China has signalled a deeper push against cryptocurrencies after its crackdown last week, this time targeting the process of cryptocurrency mining as well as exchange platforms.

The country’s State Council Financial Stability and Development Committee, which is charged with overseeing financial stability, issued a statement on Friday declaring the time is right to crack down on mining and trading behaviour.

Moves to restrict cryptocurrency mining within China is hugely significant, given that roughly 65% of all mining globally is based in China, according to CNBC.

Cryptocurrency miners and exchange platforms have, as a result, been forced to suspend operations, with Huobi Mall, a mining service, suggesting it’s seeking overseas support in order to export mining operations in the future, Al Jazeera reported.

The crackdown follows measures proposed last week that would ban banks and financial institutions from providing cryptocurrency-related services.

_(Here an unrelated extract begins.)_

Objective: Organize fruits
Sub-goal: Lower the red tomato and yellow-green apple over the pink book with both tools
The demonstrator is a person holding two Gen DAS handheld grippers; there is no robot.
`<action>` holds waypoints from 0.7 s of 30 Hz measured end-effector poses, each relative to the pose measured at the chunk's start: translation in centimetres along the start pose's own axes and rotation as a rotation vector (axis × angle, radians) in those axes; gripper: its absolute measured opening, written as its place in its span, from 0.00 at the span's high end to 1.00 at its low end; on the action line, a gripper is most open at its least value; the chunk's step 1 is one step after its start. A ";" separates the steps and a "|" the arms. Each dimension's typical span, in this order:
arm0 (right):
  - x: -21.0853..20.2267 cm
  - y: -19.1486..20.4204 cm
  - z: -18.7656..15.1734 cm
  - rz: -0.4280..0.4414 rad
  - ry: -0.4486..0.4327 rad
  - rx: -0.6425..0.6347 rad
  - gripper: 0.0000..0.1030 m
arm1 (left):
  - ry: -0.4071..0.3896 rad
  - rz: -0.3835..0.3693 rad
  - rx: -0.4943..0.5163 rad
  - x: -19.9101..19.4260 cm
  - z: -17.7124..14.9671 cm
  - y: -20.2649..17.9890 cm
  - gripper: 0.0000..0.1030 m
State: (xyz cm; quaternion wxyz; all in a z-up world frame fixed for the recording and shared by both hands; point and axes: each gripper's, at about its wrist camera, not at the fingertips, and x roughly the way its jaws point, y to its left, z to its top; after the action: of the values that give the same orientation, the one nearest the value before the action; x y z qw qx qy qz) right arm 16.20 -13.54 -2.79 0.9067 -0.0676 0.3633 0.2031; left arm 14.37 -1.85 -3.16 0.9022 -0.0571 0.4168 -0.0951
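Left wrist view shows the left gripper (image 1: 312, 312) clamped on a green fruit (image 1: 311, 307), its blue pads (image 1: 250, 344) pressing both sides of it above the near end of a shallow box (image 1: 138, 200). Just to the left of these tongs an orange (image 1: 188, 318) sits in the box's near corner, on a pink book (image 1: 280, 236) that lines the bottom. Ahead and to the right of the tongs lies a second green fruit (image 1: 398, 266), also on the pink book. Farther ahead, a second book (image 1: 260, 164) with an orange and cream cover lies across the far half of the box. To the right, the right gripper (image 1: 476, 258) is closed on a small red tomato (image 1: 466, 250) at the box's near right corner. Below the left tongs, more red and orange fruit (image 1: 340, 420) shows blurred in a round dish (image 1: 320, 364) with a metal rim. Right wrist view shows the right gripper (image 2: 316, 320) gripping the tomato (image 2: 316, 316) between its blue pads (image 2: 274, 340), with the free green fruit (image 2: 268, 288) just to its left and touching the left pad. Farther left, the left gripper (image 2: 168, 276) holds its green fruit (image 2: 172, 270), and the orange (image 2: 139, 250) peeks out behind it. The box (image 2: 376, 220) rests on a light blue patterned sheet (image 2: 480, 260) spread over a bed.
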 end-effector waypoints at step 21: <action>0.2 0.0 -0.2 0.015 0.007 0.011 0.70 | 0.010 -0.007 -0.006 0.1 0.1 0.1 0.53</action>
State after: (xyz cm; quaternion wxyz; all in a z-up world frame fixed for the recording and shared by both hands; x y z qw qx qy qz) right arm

The ban, which was issued alongside warnings against speculative investments, sent the price of Bitcoin tumbling by roughly 30% last week.

Bitcoin’s value continued to fall over the course of last week and in recent days following China’s doubling down against cryptocurrencies.

The motivation behind the actions isn’t fully clear, although the committee’s statement suggested the crackdown is part of a wider package of financial measures aimed at fighting instability, and illegal activity. More broadly, the committee is intent on guarding against external risk shocks, responding effectively to inflation, and bolstering market supervision.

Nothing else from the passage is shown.